THE DATA –
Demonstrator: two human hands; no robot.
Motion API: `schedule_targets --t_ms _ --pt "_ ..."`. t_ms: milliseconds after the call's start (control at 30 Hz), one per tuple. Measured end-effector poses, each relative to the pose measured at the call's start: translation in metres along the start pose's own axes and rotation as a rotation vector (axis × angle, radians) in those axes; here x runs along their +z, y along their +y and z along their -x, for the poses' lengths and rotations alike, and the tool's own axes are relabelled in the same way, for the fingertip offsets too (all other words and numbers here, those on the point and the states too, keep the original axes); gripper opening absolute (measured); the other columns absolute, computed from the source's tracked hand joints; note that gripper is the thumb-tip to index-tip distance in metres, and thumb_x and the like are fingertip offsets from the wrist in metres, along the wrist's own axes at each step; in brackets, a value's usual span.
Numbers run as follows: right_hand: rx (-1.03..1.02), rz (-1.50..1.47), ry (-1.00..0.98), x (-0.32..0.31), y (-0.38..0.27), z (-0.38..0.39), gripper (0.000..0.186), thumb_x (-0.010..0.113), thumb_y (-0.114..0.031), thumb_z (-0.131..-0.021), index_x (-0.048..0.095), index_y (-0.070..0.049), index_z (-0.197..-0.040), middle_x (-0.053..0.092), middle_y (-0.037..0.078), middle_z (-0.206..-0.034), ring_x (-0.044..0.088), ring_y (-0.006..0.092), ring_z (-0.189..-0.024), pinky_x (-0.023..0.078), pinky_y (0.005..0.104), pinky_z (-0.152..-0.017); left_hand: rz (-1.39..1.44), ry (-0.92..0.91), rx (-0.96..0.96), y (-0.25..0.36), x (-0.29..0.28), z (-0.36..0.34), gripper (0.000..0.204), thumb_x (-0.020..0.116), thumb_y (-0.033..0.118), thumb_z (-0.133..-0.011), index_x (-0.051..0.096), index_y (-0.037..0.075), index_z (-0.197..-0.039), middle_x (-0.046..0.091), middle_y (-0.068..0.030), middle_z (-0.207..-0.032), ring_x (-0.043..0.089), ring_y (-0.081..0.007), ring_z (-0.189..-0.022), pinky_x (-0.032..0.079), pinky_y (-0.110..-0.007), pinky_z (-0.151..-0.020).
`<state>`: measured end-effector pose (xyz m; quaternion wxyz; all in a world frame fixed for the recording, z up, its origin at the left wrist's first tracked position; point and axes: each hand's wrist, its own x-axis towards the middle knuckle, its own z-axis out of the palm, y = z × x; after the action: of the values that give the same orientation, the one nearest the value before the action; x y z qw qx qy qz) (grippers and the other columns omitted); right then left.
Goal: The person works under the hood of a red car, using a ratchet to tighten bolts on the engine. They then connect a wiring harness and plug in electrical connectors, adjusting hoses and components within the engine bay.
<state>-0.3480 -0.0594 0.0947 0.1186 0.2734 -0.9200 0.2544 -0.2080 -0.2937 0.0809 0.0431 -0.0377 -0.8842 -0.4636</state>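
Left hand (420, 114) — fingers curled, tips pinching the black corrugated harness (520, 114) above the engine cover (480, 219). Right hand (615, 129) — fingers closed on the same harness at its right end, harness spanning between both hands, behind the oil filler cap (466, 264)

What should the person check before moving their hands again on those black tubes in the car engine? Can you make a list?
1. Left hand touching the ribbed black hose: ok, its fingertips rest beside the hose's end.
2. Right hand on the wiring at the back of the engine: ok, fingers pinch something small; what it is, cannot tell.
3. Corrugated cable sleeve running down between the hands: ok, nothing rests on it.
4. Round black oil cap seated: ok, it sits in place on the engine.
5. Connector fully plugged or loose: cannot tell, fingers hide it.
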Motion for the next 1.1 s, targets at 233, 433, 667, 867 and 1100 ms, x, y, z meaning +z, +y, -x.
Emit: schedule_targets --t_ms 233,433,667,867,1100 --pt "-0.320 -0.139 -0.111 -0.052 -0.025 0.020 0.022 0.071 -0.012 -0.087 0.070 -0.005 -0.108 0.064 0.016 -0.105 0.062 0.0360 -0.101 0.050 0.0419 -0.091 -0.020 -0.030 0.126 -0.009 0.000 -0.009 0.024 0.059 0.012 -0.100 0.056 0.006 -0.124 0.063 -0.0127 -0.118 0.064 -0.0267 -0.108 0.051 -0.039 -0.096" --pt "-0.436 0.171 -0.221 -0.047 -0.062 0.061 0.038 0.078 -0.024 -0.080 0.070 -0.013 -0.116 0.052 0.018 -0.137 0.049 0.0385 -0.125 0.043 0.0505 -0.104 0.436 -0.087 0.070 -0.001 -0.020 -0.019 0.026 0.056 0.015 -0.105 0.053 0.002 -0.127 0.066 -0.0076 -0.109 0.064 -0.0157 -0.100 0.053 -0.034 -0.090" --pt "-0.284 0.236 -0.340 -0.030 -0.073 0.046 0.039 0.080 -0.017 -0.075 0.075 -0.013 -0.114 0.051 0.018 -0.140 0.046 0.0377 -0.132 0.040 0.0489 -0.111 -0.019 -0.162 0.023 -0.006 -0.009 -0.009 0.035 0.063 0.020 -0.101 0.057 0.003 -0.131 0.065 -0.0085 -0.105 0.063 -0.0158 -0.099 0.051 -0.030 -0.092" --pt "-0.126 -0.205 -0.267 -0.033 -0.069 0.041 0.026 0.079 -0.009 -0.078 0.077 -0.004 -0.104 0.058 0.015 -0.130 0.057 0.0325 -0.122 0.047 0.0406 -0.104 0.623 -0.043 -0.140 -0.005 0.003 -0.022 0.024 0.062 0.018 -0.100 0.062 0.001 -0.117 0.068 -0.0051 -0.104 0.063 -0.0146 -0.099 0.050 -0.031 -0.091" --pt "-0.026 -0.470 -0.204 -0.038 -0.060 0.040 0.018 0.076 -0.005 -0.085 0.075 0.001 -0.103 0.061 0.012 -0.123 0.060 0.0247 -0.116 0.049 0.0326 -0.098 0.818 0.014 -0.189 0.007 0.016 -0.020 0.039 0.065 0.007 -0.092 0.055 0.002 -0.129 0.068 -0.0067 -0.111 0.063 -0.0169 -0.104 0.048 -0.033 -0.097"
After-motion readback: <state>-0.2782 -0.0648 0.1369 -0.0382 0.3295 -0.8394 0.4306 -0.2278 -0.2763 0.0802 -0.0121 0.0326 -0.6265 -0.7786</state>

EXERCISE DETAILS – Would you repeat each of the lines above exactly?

RESULT OF THE TASK –
Demonstrator: two human hands; no robot.
Motion API: `schedule_targets --t_ms _ --pt "_ ..."`. t_ms: milliseconds after the call's start (control at 30 Hz), one per tuple. Measured end-effector poses, each relative to the pose measured at the call's start: translation in metres along the start pose's own axes and rotation as a rotation vector (axis × angle, radians) in those axes; here x runs along their +z, y along their +y and z along their -x, for the poses' lengths and rotations alike, and the tool's own axes are relabelled in the same way, for the fingertip offsets too (all other words and numbers here, those on the point and the states too, keep the original axes); gripper opening absolute (measured); the other columns absolute, computed from the source's tracked hand joints; note that gripper is the thumb-tip to index-tip distance in metres, and thumb_x and the like are fingertip offsets from the wrist in metres, along the wrist's own axes at each step; in brackets, a value's usual span.
Numbers run as follows: right_hand: rx (-1.03..1.02), rz (-1.50..1.47), ry (-1.00..0.98), x (-0.32..0.31), y (-0.38..0.27), z (-0.38..0.39), gripper (0.000..0.186), thumb_x (-0.010..0.113), thumb_y (-0.114..0.031), thumb_z (-0.131..-0.021), index_x (-0.048..0.095), index_y (-0.070..0.049), index_z (-0.197..-0.040), middle_x (-0.053..0.092), middle_y (-0.037..0.078), middle_z (-0.206..-0.034), ring_x (-0.044..0.088), ring_y (-0.006..0.092), ring_z (-0.189..-0.024), pinky_x (-0.023..0.078), pinky_y (0.005..0.104), pinky_z (-0.152..-0.017); left_hand: rz (-1.39..1.44), ry (-0.92..0.91), rx (-0.96..0.96), y (-0.25..0.36), x (-0.29..0.28), z (-0.36..0.34), gripper (0.000..0.204), thumb_x (-0.020..0.116), thumb_y (-0.033..0.118), thumb_z (-0.133..-0.011), index_x (-0.051..0.096), index_y (-0.037..0.075), index_z (-0.197..-0.039), middle_x (-0.046..0.091), middle_y (-0.068..0.030), middle_z (-0.207..-0.032), ring_x (-0.043..0.089), ring_y (-0.081..0.007), ring_z (-0.189..-0.022), pinky_x (-0.032..0.079), pinky_y (-0.110..-0.007), pinky_z (-0.151..-0.020).
`<state>`: measured end-effector pose (xyz m; quaternion wxyz; all in a world frame fixed for the recording, z up, its origin at the left wrist's first tracked position; point and axes: each hand's wrist, its own x-axis towards the middle knuckle, its own z-axis out of the palm, y = z × x; after the action: of the values that give the same orientation, the one nearest the value before the action; x y z qw qx qy qz) (grippers and the other columns omitted); right then left.
Goal: The person works under the hood of a red car, using a ratchet to tighten bolts on the engine. They then connect a wiring harness and plug in electrical connectors, adjusting hoses and components within the engine bay.
<state>-0.3480 -0.0594 0.0947 0.1186 0.2734 -0.9200 0.2544 -0.2080 -0.2937 0.0809 0.0431 -0.0377 -0.8842 -0.4636</state>
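Left hand (420, 114) — fingers curled, tips pinching the black corrugated harness (520, 114) above the engine cover (480, 219). Right hand (615, 129) — fingers closed on the same harness at its right end, harness spanning between both hands, behind the oil filler cap (466, 264)

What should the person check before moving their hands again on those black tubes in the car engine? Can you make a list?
1. Left hand touching the ribbed black hose: ok, its fingertips rest beside the hose's end.
2. Right hand on the wiring at the back of the engine: ok, fingers pinch something small; what it is, cannot tell.
3. Corrugated cable sleeve running down between the hands: ok, nothing rests on it.
4. Round black oil cap seated: ok, it sits in place on the engine.
5. Connector fully plugged or loose: cannot tell, fingers hide it.
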Motion for the next 1.1 s, targets at 233, 433, 667, 867 and 1100 ms, x, y, z meaning +z, +y, -x.
Emit: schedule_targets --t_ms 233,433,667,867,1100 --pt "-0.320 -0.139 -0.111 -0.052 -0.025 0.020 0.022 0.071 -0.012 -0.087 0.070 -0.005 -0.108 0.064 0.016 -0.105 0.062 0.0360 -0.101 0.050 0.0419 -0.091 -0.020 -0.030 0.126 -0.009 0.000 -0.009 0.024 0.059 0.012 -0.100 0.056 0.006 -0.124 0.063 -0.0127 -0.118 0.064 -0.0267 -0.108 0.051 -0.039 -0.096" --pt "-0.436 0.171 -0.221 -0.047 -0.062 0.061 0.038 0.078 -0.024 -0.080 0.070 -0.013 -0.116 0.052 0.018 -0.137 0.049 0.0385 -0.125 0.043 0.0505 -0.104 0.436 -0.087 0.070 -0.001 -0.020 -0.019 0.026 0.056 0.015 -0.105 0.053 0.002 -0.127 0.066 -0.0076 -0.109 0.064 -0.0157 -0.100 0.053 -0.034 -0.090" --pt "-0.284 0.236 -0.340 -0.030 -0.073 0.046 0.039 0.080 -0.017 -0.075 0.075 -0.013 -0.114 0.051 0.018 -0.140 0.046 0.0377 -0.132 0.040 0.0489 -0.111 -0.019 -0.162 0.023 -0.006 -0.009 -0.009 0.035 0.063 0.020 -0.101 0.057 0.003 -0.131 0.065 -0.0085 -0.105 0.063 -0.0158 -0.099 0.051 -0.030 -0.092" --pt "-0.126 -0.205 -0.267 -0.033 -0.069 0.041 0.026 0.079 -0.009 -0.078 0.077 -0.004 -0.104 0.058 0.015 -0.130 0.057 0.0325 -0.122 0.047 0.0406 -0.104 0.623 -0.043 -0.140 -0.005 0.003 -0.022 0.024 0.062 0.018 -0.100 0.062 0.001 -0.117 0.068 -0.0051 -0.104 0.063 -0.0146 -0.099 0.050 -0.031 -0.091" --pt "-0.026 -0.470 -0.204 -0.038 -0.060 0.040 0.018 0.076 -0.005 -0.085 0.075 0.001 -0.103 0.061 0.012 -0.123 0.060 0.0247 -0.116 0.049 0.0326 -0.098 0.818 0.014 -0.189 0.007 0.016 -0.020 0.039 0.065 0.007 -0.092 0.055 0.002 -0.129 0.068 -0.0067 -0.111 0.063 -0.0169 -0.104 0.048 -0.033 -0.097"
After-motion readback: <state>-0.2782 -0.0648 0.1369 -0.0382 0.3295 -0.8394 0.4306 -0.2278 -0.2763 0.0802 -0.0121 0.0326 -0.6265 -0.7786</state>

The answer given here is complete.